エリーパワー株式会社は蓄電池および蓄電システムの専業メーカーだ。同社はミッションとして「私たちの会社の夢は人類 社会に役立つ仕事をすることだ」を掲げている。主な事業として大型リチウムイオン電池の開発・製造・販売を行う。
沿革:蓄電池の開発と大企業との提携を通じて成長中
エリーパワーは、2006年9月に吉田博一氏ら慶應義塾大学研究室メンバー4人によって設立された。2007年にはリチウムイオン電池セル第一号が完成した。2014年9月にはポータブル蓄電システム「ELIIY ONE(エリーワン)」を発売。同システムは2014年度「グッドデザイン賞 ベスト100」を受賞した。

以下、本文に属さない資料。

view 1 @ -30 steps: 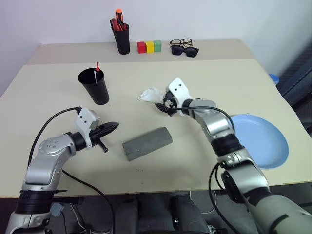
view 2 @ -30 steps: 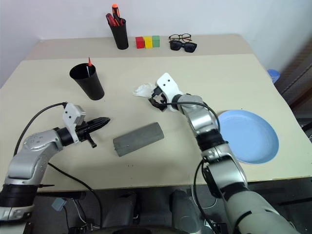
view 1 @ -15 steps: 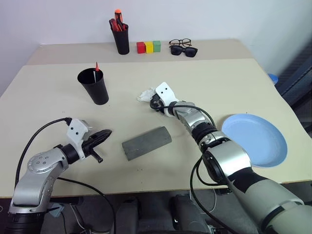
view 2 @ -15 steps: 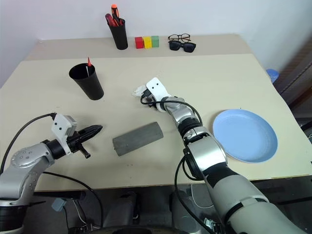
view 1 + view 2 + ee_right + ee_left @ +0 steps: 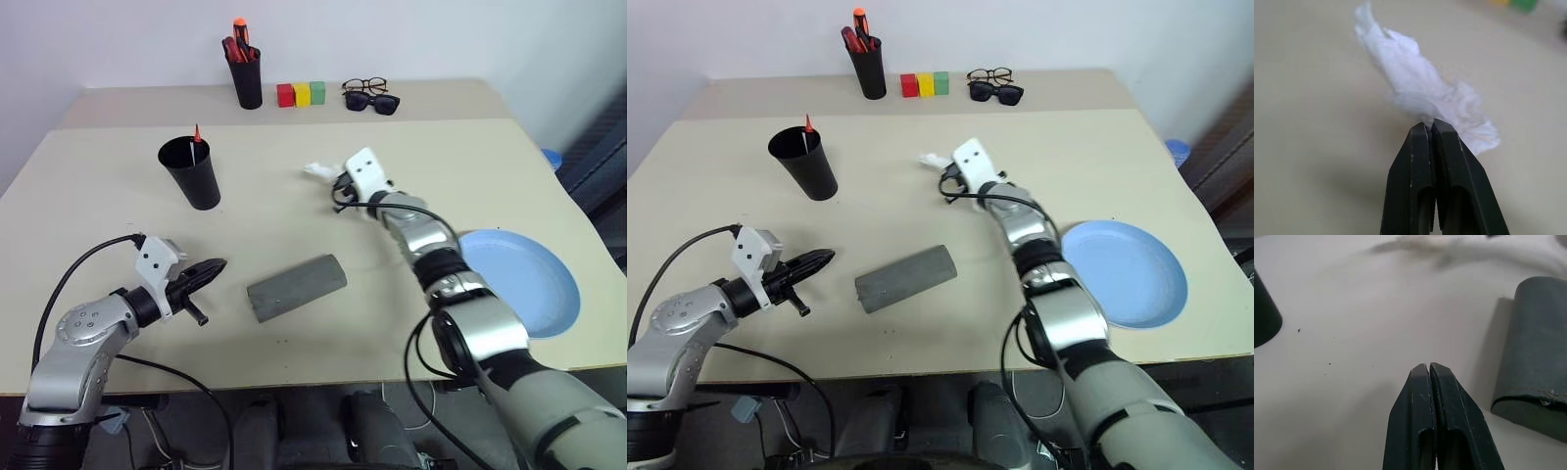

2016年4月には室内用蓄電システム「POWER YIILE 3(パワーイレ・スリー)」の開発を発表。
同システムは2016年度「グッドデザイン賞」など、複数の賞を受賞。
2019年2月には屋内壁掛蓄電システム「POWER YIILE HEYA(パワーイレ・ヘヤ)」を発売。
同システムは「2019年度グッドデザイン・ベスト100」を受賞した。
2023年11月にはスズキ株式会社と業務提携契約を締結し、250億円の資金調達を実施。
事業内容:大型リチウムイオン電池および蓄電システムの開発・製造・販売
エリーパワー株式会社は大型リチウムイオン電池および蓄電システムの開発や製造、販売を行う。同社は主に災害時のバックアップ電源として住宅・法人用に、また再生可能エネルギーの供給安定化を図るために公共・産業用にも販売。
主な製品
POWER YIILE HEYA S(パワーイレ・ヘヤ・エス)
可搬型蓄電システム
住宅・法人用
非常時のバックアップ電源に特化
蓄電容量:1.3kWh 出力:500W
Power Storager X (パワーストレージャー・エックス)
汎用型産業用蓄電システム
公共・産業用
バックアップ電源として、また電力使用量の調整など様々な用途で利用可能
蓄電容量 16.2kWh~129.6kWh
エリーパワーの実績
小型のリチウムイオン電池は、軽量・大容量という特性を持つ一方、使用中に発煙・発火するなどのリスクが問題視されていた。
しかしエリーパワーの蓄電システムは、過充電をしても発煙・発火しない等の、厳しい安全基準をクリアした自社国内工場製造の電池セルを搭載。
2006年の創業以来電池起因の重大事故ゼロという実績が、同社の蓄電システムの安全性を裏付けている。
同社の蓄電システムの安全性と信頼性が評価され、国内主要メーカーの小型蓄電システム(1-3kWh未満)出荷台数において長年トップシェアを維持し続けている。
(※2)一般社団法人 日本電機工業会(JEMA)自主統計と当社出荷データに基づく(2017~2021年度実績)。対象製品:POWER YIILE 3、POWER YIILE HEYA、POWER YIILE HEYA S。
資金調達:2023年にスズキから主に設備投資・共同開発費用として合計250億円を調達
エリーパワーは、2023年11月14日に自動車大手のスズキからあわせて250億円を調達すると発表した。スズキは2012年、同社に10億円を出資していた。今回さらに100億円を追加出資し、エリーパワーが発行する転換社債型新株予約権付社債150億円分を引き受ける。
資金調達額推移
市場規模:2023年度の国内家庭用蓄電池市場は約1200億円
東日本大震災後の2012年に、導入のための補助金制度が開始した。さらに2019年ごろから太陽光で発電した電気の自家消費が増加し蓄電池の需要が高まったことが、市場の活性化につながっている。
将来展望:蓄電社会の構築
エリーパワーは蓄電池を中心とした「蓄電社会」の構築に取り組み、環境負荷軽減・災害時の安定的な電力供給の確保に貢献する。
- VPP(virtual power plant バーチャルパワープラント:仮想発電所)
- 各地に分散された蓄電池をまとめて制御することで、ひとつの発電所のように運用するサービスである。このサービスは現在関西電力、東京電力とともに実証実験を実施している。
- loTサービス
- 蓄電池を無線ルーターと融合させ、「情報」と「エネルギー」のプラットフォームとして活用し、各種センサーを付加することで、遠隔監視や操作を可能にする。
- SDGs
- 2006年の創業当初より、安全な大型リチウムイオン電池の普及を通して持続可能な社会を実現する。
- 災害対策
- 無瞬断UPS(停電時も蓄電したエネルギーを使用し安定的に電力を供給するシステム)を搭載したモデルを用意し、災害時にバックアップ電源として使用可能にする。
- カーボンニュートラル
- 蓄電池を広げていくことで、脱炭素社会を目指している。